**Task objective**
The only thing to report is how many lines of the data contain the word "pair".

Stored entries
=======
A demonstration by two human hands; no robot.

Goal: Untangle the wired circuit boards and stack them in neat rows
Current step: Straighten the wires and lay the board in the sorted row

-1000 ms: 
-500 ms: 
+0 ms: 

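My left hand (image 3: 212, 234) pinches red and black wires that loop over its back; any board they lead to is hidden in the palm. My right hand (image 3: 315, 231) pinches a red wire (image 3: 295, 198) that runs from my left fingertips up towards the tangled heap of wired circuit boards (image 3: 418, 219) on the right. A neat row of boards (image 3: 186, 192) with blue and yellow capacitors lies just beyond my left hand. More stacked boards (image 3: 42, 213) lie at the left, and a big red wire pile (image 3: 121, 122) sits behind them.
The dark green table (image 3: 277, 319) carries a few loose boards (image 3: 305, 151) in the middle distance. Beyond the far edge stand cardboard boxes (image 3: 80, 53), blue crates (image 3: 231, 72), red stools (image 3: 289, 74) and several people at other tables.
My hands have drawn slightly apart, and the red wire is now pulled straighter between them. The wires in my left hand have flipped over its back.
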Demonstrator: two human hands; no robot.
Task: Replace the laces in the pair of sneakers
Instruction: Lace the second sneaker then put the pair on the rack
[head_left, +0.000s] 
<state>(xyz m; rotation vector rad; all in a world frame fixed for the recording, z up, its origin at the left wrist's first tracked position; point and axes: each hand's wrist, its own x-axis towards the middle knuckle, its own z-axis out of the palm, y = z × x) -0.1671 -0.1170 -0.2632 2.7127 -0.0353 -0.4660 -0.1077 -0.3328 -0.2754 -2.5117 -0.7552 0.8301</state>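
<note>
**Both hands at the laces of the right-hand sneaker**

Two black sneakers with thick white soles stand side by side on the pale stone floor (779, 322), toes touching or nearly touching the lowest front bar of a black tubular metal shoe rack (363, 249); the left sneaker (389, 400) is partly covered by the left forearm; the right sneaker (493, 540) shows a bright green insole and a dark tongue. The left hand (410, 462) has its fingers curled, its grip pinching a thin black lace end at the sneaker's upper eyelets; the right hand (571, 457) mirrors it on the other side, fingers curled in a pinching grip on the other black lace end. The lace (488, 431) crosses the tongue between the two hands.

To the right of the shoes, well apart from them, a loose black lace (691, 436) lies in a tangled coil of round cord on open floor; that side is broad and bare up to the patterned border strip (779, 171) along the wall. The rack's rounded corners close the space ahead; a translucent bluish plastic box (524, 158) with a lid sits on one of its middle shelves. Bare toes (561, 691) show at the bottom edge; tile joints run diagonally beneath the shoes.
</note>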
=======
**Problem solution**
2